Firstly, I’d just like to put a trigger warning on this post for anyone who is sensitive to the topic of self harm, suicide and mental illness. These posts are written in diary form, therefore it is not necessarily factual/helpful to those who may be struggling, please take this into consideration when reading. If anything causes you concern, you are welcome to email me or reach out to a mental health helpline.

images

As an academic minded person, I found it very difficult to leave education due to mental health issues. I felt like a failure. I didn’t want to be a year behind my age group, despite knowing a year doesn’t matter in the long run. My mental health was at its worst at the end of high school but I managed to do my exams and stay until the end(I really do not know how). It was then I decided to have a break before starting higher education. I didn’t find education hard, I’m naturally good at retaining information, I really enjoy learning. I liked the routine of school. I just wasn’t well enough to be able to study, without it deteriorating my mental health further.

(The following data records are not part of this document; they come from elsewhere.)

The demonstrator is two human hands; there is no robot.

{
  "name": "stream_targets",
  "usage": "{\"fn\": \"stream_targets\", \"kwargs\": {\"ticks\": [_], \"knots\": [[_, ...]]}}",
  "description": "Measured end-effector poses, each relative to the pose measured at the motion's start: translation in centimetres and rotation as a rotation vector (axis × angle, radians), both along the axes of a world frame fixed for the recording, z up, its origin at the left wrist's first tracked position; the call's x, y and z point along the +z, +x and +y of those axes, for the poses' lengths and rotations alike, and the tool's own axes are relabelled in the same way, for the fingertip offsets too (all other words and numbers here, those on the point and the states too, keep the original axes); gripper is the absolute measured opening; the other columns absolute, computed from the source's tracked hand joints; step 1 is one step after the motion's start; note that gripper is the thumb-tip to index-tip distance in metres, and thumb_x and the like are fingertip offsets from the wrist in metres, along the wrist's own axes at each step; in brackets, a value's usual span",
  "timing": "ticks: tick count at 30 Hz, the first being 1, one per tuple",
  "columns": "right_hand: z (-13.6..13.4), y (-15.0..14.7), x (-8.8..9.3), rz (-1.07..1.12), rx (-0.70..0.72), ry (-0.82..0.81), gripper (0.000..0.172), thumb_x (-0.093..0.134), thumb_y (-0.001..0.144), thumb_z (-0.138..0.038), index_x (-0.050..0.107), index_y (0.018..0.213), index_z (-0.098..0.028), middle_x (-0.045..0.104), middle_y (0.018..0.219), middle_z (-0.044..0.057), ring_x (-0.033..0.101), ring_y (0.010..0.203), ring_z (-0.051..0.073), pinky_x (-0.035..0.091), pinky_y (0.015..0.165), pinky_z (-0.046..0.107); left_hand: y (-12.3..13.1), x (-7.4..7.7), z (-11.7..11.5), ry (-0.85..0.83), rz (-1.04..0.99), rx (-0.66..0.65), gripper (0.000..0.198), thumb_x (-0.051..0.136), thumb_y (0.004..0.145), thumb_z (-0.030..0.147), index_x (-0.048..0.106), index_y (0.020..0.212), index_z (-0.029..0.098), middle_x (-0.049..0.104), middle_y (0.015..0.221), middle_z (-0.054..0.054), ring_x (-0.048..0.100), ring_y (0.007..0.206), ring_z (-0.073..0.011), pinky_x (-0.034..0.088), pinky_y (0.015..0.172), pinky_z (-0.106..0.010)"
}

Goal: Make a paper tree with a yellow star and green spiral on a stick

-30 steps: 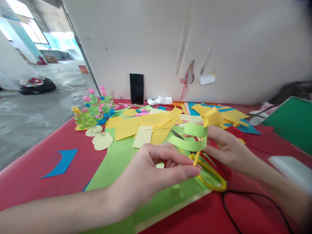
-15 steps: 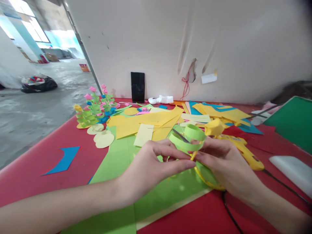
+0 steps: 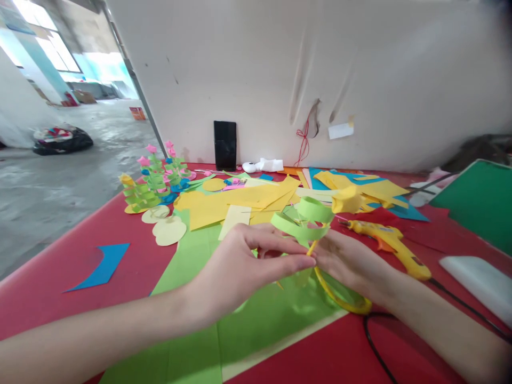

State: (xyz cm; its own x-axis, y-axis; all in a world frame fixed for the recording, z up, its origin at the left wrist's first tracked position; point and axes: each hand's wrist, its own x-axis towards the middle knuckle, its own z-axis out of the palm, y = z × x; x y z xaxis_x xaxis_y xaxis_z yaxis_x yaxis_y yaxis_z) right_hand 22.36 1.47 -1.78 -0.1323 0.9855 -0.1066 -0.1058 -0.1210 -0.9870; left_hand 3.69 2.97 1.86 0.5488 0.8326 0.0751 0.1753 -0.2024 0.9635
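My left hand (image 3: 256, 266) is closed, its thumb and forefinger pinching a thin yellow strip (image 3: 312, 247). Curled green paper bands (image 3: 300, 228) stand just above those fingertips. To their right is a folded yellow paper piece (image 3: 347, 200), blurred; whether it joins the bands is unclear. My right hand (image 3: 352, 261) lies close against the bands from the right, its fingers mostly hidden behind them. Below its palm curves a yellow loop (image 3: 346, 305), like a scissors handle. Green paper sheets (image 3: 256, 341) lie underneath on the red table.
A yellow glue gun (image 3: 394, 242) with a black cord lies at right, beside a white block (image 3: 476, 282). Small paper plants (image 3: 156, 181) stand at left. Yellow paper (image 3: 224, 202), a black phone (image 3: 225, 145) and a blue scrap (image 3: 104, 266) are about.
The green bands have shifted slightly left and the yellow folded piece slightly up. A dark blade seen inside the bands is out of sight. My right fingers have slipped further behind the bands.
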Motion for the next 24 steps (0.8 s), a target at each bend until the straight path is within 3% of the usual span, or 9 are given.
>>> {"fn": "stream_targets", "kwargs": {"ticks": [6,10,15,20,24], "knots": [[-0.7,-0.3,1.2,0.251,0.094,-0.194,0.013,0.066,0.074,-0.033,0.069,0.072,-0.021,0.061,0.071,-0.001,0.053,0.062,0.007,0.045,0.057,0.017,-0.1,-0.1,0.3,0.025,-0.014,0.042,0.009,0.069,0.070,0.029,0.075,0.071,0.021,0.057,0.059,0.001,0.045,0.056,-0.0094,0.036,0.049,-0.020],[-1.2,-0.4,1.8,0.326,0.075,-0.223,0.010,0.071,0.069,-0.029,0.067,0.072,-0.020,0.053,0.061,-0.004,0.044,0.049,0.003,0.037,0.042,0.012,-0.1,-0.2,0.5,0.025,-0.020,0.048,0.012,0.069,0.071,0.030,0.074,0.070,0.020,0.059,0.062,0.001,0.045,0.057,-0.0092,0.037,0.052,-0.022],[-2.1,-1.0,2.1,0.355,0.065,-0.217,0.014,0.075,0.065,-0.027,0.065,0.071,-0.020,0.048,0.054,-0.005,0.039,0.041,0.002,0.030,0.035,0.011,-0.1,-0.1,0.6,0.038,-0.047,0.048,0.013,0.067,0.074,0.025,0.072,0.064,0.018,0.056,0.061,0.001,0.044,0.059,-0.0087,0.036,0.055,-0.021],[-2.8,-1.5,2.0,0.367,0.019,-0.149,0.008,0.074,0.067,-0.024,0.066,0.067,-0.021,0.051,0.051,-0.005,0.043,0.045,0.003,0.035,0.040,0.011,0.1,-0.2,0.3,-0.013,-0.067,0.039,0.014,0.066,0.074,0.023,0.071,0.063,0.017,0.053,0.060,0.002,0.044,0.057,-0.0073,0.035,0.051,-0.019],[-2.9,-1.7,1.8,0.356,-0.049,-0.118,0.011,0.078,0.063,-0.024,0.067,0.066,-0.022,0.052,0.054,-0.006,0.042,0.047,0.001,0.036,0.045,0.009,0.2,-0.6,0.2,-0.082,-0.108,0.004,0.009,0.066,0.073,0.021,0.073,0.068,0.017,0.059,0.067,0.000,0.051,0.062,-0.0084,0.040,0.052,-0.017]]}}
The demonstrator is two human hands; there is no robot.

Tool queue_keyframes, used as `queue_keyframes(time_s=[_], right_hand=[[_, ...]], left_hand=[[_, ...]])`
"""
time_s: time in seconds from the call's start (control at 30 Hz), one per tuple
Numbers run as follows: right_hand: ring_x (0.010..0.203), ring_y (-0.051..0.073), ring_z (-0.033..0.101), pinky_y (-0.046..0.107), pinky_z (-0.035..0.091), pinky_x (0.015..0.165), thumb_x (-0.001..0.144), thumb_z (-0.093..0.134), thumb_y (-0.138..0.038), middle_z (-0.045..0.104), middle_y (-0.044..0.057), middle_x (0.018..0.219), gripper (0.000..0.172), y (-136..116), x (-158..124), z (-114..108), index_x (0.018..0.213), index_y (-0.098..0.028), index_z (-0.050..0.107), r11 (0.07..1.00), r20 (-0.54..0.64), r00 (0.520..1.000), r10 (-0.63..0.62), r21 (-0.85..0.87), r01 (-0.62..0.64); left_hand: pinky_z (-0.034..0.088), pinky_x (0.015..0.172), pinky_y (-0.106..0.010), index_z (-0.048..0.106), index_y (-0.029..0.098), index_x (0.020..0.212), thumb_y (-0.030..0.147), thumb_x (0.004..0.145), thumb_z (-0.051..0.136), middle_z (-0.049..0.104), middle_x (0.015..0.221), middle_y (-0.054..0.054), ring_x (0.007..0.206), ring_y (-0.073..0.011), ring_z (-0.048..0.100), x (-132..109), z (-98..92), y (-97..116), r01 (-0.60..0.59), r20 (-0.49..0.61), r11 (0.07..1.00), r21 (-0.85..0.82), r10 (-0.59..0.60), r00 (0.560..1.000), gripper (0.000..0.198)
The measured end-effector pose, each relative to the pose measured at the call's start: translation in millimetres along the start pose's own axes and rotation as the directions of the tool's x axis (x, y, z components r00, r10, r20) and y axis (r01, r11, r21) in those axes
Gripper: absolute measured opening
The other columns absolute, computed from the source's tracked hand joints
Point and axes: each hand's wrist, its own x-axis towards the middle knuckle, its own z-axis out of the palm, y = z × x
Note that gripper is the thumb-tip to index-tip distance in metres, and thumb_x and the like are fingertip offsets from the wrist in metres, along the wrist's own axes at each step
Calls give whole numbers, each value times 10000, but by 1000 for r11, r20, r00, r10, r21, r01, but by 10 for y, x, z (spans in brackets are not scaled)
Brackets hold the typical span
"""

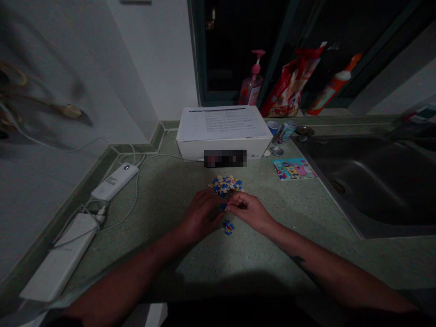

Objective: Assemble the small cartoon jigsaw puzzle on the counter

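A blue puzzle piece (223,206) shows between my two hands, just in front of a pile of blue and cream puzzle pieces (225,184). My right hand (248,210) pinches at the right side of that piece, thumb and index finger together. My left hand (203,215) is curved on the other side, its fingers at the pile's near edge and its thumb close to the piece; whether it grips anything is hidden. Nearer to me, a small blue and yellow cluster of pieces (228,227) lies on the green speckled counter (218,268).
Behind the pile stands a white box (223,125) topped with printed paper. A colourful cartoon picture card (294,169) lies by the metal sink (374,181). Cans (285,131) stand beside the box. At left are a power bank (115,181), a white power strip (63,254) and cables.
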Motion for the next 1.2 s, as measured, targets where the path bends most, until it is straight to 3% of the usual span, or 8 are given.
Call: queue_keyframes(time_s=[0.3, 0.43, 0.7, 0.87, 1.0, 1.2], right_hand=[[737, 178, 667, 313, 530, 693, 951, 646, -367, 762, 28, 870, 154, 56, 54, -207, 949, -230, 716, 957, -130, 975, -180, -254, 142], [779, 186, 675, 319, 530, 711, 960, 629, -348, 760, 45, 915, 151, 26, 118, -273, 963, -225, 716, 932, -107, 970, -220, -318, 176], [767, 167, 622, 310, 507, 721, 970, 600, -336, 702, 38, 924, 154, -96, 465, -271, 929, -216, 687, 936, 42, 970, -240, -254, 242], [761, 159, 593, 294, 496, 689, 990, 583, -356, 683, 42, 980, 170, -121, 841, -212, 942, -216, 668, 950, 76, 969, -233, -193, 244], [839, 179, 606, 327, 521, 764, 971, 566, -298, 664, 57, 1015, 142, -132, 1126, -185, 878, -221, 641, 933, 109, 953, -282, -201, 298], [900, 203, 612, 344, 533, 793, 931, 551, -238, 638, 53, 990, 125, -153, 1325, -158, 833, -226, 628, 937, 153, 958, -244, -218, 273]], left_hand=[[552, 982, -477, 642, 237, 1149, 226, 958, 720, 756, 1054, -57, 1017, -246, 700, -1, -30, -10, 27, -7, 1000, -15, -28, 1000, 206], [532, 988, -457, 647, 240, 1085, 217, 954, 726, 762, 1039, -45, 1019, -238, 696, 1, -7, 2, -9, 117, 993, -116, 23, 993, 155], [491, 1048, -467, 679, 236, 1014, 224, 950, 689, 766, 1007, -53, 991, -233, 691, -1, 44, 47, -17, 331, 979, -202, 85, 940, 66], [512, 1012, -473, 684, 237, 1065, 258, 951, 668, 748, 1015, -69, 1001, -248, 685, 0, 12, 51, -5, 276, 979, -205, 63, 959, 117], [512, 1002, -479, 673, 233, 1058, 233, 934, 673, 744, 1046, -71, 1035, -262, 666, -10, 10, 3, 27, 222, 991, -134, 3, 975, 124], [500, 1045, -482, 669, 236, 1078, 191, 941, 629, 759, 1063, -61, 1054, -260, 662, 8, -4, -51, 64, 151, 996, -55, -55, 987, 150]])
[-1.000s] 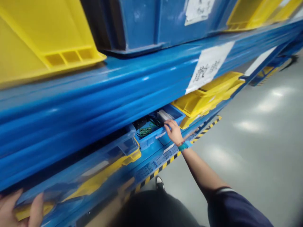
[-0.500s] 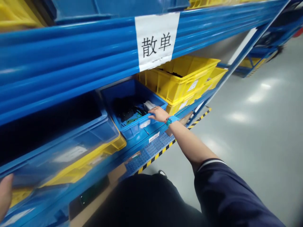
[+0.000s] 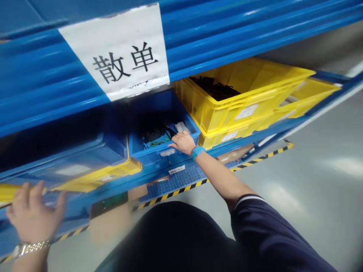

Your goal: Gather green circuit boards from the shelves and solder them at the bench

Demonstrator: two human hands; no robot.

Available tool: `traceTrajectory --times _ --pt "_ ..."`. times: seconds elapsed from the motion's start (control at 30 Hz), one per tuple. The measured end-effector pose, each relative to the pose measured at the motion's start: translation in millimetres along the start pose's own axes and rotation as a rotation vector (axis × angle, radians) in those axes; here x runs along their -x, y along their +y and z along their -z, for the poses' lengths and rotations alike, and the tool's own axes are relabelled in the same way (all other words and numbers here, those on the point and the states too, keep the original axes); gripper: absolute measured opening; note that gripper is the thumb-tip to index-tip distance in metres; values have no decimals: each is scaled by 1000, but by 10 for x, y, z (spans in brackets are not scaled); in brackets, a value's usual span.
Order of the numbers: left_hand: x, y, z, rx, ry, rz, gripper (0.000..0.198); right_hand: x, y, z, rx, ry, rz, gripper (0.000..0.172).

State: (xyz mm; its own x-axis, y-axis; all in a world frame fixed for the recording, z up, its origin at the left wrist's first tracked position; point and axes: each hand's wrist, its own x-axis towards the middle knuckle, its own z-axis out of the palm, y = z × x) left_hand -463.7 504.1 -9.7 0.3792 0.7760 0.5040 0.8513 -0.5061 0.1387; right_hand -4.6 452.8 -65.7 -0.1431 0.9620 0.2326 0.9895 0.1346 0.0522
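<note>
My right hand (image 3: pixel 183 142) is on the front rim of a blue plastic bin (image 3: pixel 149 155), thumb outside and fingers curled over the edge. Inside the bin lie dark parts (image 3: pixel 153 134), a green item (image 3: pixel 157 144) and a white piece (image 3: pixel 180 127) close to my fingertips. Shadow hides the back of the bin. At the lower left, my left hand (image 3: pixel 35 213) is open with fingers spread, in front of another yellow bin (image 3: pixel 98 180) and blurred by motion. I cannot tell whether it touches anything.
Stacked yellow bins (image 3: pixel 227 117) stand right of the blue bin, the upper one holding black items. A larger blue bin (image 3: pixel 76 158) stands to the left. Overhead runs a blue shelf beam (image 3: pixel 227 41) with a white paper sign (image 3: pixel 127 49). Striped tape (image 3: pixel 170 194) marks the floor.
The view has turned and come closer to the shelf. My left hand has come further into view at the lower left, fingers spread. My right hand stays at the blue bin's rim.
</note>
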Motion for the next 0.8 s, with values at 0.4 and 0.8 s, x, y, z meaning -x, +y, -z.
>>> traceTrajectory --times 0.4,0.8 --pt "415 199 -35 -162 16 31 83 2 120 -5 -13 62 87 55" --pt "391 1064 -772 -25 -263 -221 47 158 2 -93 -1 105 22 57"
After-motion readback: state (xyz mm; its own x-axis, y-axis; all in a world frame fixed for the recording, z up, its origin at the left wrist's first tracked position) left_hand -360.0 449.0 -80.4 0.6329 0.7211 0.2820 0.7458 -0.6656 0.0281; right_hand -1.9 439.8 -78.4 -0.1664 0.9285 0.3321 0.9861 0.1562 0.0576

When struggling with my mental health, I was often suicidal. I didn’t see the point in completing work or revising for exams if I wasn’t going to be alive. I lost all motivation. My attendance dropped. This is the period in which I self harmed. My final year at high school teachers were becoming concerned. I  withdrew from my friends. I would disassociate in class; not realising when someone had said my name. Failed to complete homework but wasn’t seen as delinquent. My school sent me to psychotherapy but I wasn’t cooperative and didn’t want to talk to anyone. I still went to the weekly hour meetings but I said very few words. I didn’t tell them I was suicidal as I had to sign a form that they could seek other professional help without my consent if so. I had a huge fear of being sectioned so remained silent. 

I didn’t apply for college/ect as I didn’t plan to live long enough to make it to that stage in life. I hadn’t planned my future. As I didn’t commit suicide, I was still alive but I felt very lost. This is when I took a year break and decided to focus on my mental health. I couldn’t cope not being in education, not being productive so I took an online part time course. This was a good decision, it took the stress away of attending classes, as well as making me feel less worthless, as I was doing something.

I am now studying for a bachelor’s degree full time, but online still. I may even do a masters or PhD in the future. I think I can cope, I’m feeling optimistic, I always have the option to go back to part time if needed. I’m only now understanding that it is OK to take a break, you can return to education anytime, your mental health is more important. I’m still not sure what I want to ‘be’ when I finished my degree, and I often feel confused that I am still alive. I am giving myself time. I still have a few years of my study left, and if I still don’t know, I’m thinking of doing a PhD.  Right now I am enjoying learning, so feel comfortable where I am.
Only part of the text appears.